Une école française qui n'a pas dit son dernier mot
À l'heure où la magie contemporaine se réinvente, du côté du théâtre avec Yann Frisch, du côté du mentalisme avec Viktor Vincent, du côté de la magie IA avec les French Twins, la place de la grande illusion de plateau pourrait sembler résiduelle. Elle ne l'est pas tout à fait. Dani Lary, depuis trois ans, a entrepris de transmettre. Il accueille, dans son atelier de Seine-et-Marne, deux apprentis par an, choisis sur dossier, formés au dessin technique, à la mécanique d'illusion, et à la mise en scène de plateau. La sélection est exigeante. Les premiers à avoir suivi le cursus, deux frères belges et une jeune femme issue du Centre national des arts du cirque, ont déjà commencé à signer leurs premiers numéros pour des festivals européens.
Cette transmission, qu'il décrit avec sobriété, est sans doute son projet le plus important pour la décennie à venir. La grande illusion à la française, dont il aura été l'un des derniers représentants visibles, dispose désormais d'une relève.

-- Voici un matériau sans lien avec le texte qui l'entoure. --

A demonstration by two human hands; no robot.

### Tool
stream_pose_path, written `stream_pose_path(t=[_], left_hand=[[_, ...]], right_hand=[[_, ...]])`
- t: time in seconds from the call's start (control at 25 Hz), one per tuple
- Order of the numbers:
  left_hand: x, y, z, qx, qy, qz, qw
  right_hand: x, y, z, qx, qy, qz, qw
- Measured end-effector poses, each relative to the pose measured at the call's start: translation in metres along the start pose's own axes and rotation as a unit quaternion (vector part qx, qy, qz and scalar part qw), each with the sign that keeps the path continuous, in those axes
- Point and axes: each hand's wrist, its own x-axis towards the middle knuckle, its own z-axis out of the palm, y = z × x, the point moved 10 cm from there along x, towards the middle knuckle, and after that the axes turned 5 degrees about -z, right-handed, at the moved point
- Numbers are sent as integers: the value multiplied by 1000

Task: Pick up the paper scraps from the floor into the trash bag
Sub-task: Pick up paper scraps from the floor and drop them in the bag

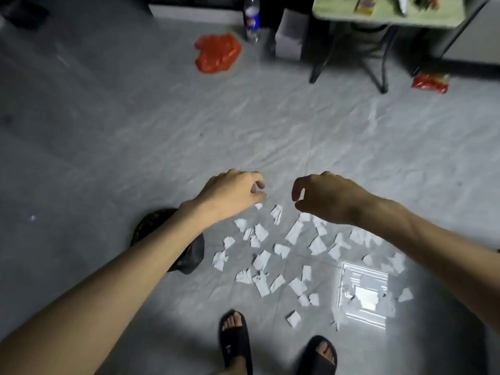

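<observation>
Paper scraps (pixel 281 250) lie scattered on the floor (pixel 162 147) before my feet. My left hand (pixel 232 192) and right hand (pixel 328 196) hover over them, fingers loosely curled, holding nothing; the dark trash bag (pixel 189 255) sits under my left forearm.

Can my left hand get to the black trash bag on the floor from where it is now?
Probably yes. The black trash bag lies just beneath the left forearm, nothing sits between them, and the left hand looks empty, so it seems free to drop back onto it.
</observation>
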Motion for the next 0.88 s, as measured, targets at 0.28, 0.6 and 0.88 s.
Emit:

Le pari, pour Dani Lary, est de tenir cet atelier en activité encore vingt ans, le temps que cette relève s'installe dans le métier et reprenne, sur les plateaux qui l'auront laissée faire, la fabrique d'une magie de décor qui aurait pu, sans lui, disparaître complètement du paysage français.
Au moment de quitter l'atelier, le visiteur observe, posée sur une étagère, une photographie en noir et blanc encadrée. Dani Lary, vingt-trois ans, en queue-de-pie, sur la scène du Lido, à côté d'une partenaire en robe à plumes. La photographie est dédicacée par Jean-Marie Carpentier, en 1984. Elle dit, à elle seule, l'histoire d'une école française de la magie de plateau, dont l'atelier de Seine-et-Marne demeure, en mai 2026, l'un des derniers ateliers vivants.